● To do
Find the line with "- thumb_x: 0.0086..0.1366" in the entries below. Repeat it, every following line, and the line with "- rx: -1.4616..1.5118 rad", exactly and with nothing added.

Records drawn from a dataset
■ ■ ■ ■ ■ ■ ■

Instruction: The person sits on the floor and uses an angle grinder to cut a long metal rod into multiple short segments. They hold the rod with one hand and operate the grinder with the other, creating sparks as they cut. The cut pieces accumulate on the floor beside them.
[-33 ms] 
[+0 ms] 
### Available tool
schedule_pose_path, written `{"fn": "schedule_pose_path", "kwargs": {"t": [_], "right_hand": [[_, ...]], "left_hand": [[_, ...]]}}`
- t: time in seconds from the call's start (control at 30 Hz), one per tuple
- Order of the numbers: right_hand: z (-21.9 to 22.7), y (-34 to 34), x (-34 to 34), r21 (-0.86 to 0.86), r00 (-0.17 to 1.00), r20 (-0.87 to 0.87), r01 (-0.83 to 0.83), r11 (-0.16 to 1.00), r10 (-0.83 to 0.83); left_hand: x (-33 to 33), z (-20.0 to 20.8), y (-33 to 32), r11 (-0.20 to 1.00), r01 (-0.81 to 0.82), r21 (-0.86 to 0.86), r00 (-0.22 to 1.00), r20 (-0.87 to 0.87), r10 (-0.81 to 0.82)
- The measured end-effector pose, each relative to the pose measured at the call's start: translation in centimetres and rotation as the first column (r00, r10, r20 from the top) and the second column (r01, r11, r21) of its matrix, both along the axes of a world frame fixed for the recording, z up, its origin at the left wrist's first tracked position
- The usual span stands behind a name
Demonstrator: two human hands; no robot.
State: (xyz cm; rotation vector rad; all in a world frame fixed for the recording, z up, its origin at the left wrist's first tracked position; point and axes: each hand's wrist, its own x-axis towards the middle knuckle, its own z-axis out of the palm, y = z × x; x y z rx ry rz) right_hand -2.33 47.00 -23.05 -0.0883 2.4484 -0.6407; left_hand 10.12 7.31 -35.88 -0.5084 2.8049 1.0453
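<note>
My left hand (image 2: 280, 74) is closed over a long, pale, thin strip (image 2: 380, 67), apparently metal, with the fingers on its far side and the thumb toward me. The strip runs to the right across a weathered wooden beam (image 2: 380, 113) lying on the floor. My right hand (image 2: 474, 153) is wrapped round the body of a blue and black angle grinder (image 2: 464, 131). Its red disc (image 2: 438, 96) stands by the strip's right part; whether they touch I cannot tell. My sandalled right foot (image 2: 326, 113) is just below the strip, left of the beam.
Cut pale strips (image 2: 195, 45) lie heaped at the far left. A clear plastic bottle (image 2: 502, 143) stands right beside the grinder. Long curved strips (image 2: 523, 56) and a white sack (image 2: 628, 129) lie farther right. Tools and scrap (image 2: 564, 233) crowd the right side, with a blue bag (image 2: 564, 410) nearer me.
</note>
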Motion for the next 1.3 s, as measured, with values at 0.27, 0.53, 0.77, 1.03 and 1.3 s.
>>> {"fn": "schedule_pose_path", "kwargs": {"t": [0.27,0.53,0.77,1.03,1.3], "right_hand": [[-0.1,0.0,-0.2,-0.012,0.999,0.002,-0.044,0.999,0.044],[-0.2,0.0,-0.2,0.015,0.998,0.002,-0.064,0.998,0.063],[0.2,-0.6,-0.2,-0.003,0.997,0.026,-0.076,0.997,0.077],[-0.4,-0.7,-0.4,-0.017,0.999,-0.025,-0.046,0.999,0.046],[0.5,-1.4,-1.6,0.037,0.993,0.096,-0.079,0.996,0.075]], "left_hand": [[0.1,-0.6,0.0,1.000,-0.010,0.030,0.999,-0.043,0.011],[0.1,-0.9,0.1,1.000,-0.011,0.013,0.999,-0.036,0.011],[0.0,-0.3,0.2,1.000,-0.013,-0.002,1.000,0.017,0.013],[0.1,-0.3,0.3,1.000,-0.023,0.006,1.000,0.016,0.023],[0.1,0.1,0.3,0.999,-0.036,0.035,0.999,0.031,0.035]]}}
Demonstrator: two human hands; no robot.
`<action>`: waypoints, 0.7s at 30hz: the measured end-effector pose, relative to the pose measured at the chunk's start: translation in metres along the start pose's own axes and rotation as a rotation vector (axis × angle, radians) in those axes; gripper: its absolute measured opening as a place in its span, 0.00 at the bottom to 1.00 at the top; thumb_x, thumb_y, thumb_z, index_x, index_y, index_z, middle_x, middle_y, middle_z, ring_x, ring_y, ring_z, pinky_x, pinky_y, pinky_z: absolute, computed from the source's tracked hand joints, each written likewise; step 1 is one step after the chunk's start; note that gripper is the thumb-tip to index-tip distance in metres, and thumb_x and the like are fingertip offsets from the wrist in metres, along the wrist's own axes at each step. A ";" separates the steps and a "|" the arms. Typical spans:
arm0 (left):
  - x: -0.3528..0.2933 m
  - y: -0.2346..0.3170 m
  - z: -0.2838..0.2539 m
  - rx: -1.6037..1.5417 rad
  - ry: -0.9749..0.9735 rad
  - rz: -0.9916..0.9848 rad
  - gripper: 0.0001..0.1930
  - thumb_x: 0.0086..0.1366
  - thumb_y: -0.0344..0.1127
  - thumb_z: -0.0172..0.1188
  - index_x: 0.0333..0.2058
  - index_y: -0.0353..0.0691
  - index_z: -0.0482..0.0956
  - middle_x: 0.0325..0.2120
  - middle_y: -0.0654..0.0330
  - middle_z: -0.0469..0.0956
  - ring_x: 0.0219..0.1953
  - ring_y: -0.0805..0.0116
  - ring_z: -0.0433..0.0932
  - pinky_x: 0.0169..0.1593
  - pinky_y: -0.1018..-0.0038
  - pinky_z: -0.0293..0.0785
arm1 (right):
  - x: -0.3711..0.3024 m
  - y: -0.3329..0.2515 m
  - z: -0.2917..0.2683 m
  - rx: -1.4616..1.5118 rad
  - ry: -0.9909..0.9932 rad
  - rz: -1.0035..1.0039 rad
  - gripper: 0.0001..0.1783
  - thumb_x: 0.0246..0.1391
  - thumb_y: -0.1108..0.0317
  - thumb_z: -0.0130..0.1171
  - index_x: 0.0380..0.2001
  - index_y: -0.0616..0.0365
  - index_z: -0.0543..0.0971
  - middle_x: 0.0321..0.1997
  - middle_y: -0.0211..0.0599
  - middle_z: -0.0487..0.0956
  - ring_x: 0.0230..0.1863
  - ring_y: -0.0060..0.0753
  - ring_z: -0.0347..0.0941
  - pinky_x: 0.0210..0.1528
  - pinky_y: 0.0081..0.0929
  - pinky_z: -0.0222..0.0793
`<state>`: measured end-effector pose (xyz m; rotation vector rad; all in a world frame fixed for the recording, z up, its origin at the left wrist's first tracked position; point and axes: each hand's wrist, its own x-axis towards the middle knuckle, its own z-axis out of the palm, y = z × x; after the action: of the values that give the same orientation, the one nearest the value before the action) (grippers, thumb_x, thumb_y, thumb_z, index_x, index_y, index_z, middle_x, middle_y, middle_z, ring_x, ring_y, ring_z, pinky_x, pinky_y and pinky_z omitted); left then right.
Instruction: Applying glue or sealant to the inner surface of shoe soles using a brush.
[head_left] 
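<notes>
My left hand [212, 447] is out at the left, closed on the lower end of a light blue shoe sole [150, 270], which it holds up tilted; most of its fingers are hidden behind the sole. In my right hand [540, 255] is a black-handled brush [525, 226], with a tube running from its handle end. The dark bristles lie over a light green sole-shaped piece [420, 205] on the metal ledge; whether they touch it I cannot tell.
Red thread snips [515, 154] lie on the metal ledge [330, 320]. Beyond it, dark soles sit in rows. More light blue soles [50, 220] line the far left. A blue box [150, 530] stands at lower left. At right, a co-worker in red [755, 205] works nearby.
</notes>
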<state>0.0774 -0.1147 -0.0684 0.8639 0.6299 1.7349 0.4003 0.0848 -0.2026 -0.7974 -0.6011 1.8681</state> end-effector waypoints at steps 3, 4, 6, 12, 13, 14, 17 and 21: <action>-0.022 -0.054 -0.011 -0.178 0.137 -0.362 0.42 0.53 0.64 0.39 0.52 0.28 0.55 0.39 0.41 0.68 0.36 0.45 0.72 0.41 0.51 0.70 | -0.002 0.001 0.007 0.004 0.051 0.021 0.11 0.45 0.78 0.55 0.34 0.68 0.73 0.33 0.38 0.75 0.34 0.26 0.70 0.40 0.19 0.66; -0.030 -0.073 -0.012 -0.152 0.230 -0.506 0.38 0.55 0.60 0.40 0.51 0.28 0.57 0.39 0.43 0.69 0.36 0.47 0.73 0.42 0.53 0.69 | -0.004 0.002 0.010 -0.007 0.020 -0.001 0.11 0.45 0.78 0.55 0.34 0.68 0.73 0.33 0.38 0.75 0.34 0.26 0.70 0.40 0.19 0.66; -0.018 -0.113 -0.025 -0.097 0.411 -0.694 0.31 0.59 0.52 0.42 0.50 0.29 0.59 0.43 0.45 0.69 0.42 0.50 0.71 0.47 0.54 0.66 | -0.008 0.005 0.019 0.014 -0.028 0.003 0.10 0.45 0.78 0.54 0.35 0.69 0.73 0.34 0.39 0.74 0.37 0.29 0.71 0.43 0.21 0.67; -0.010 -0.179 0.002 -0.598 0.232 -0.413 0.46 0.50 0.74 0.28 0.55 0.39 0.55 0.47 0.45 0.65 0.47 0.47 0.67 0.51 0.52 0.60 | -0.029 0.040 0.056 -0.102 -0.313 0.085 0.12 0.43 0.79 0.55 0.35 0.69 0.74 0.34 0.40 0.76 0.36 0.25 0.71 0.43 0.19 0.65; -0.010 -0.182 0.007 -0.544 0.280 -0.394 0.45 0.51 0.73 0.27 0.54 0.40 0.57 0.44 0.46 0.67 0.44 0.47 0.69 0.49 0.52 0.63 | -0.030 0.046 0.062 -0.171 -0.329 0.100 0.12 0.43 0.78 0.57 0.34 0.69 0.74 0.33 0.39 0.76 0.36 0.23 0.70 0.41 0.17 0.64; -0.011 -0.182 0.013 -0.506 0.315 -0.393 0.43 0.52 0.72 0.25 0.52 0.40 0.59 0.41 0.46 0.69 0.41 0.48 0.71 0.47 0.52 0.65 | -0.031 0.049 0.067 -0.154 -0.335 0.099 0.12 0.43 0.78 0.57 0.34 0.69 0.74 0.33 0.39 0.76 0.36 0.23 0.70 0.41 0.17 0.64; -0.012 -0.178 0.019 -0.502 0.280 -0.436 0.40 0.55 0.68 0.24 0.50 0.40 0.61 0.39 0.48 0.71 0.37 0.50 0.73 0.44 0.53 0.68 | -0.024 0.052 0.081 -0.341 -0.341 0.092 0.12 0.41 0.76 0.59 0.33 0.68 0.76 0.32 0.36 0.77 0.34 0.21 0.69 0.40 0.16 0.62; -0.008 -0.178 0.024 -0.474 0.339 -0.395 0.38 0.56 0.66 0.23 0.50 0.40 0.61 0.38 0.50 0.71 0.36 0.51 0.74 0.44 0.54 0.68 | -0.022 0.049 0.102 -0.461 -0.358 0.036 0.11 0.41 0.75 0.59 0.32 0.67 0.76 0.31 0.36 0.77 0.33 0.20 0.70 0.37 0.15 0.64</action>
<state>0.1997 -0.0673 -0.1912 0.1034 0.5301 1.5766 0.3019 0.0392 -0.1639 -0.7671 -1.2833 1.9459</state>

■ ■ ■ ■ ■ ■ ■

● Solution
  - thumb_x: 0.0086..0.1366
  - thumb_y: -0.0344..0.1127
  - thumb_z: -0.0172..0.1188
  - index_x: 0.0333..0.2058
  - index_y: -0.0353..0.0691
  - index_z: -0.0482..0.0956
  - middle_x: 0.0325..0.2120
  - middle_y: -0.0654..0.0330
  - middle_z: -0.0469..0.0956
  - ring_x: 0.0219..0.1953
  - ring_y: -0.0805..0.0116
  - ring_z: -0.0433..0.0932
  - pinky_x: 0.0169..0.1593
  - pinky_y: -0.1018..-0.0038
  - pinky_z: -0.0293..0.0785
arm1 (right):
  - x: -0.3711..0.3024 m
  - y: -0.3329..0.2515 m
  - z: -0.2917..0.2683 m
  - rx: -1.4616..1.5118 rad

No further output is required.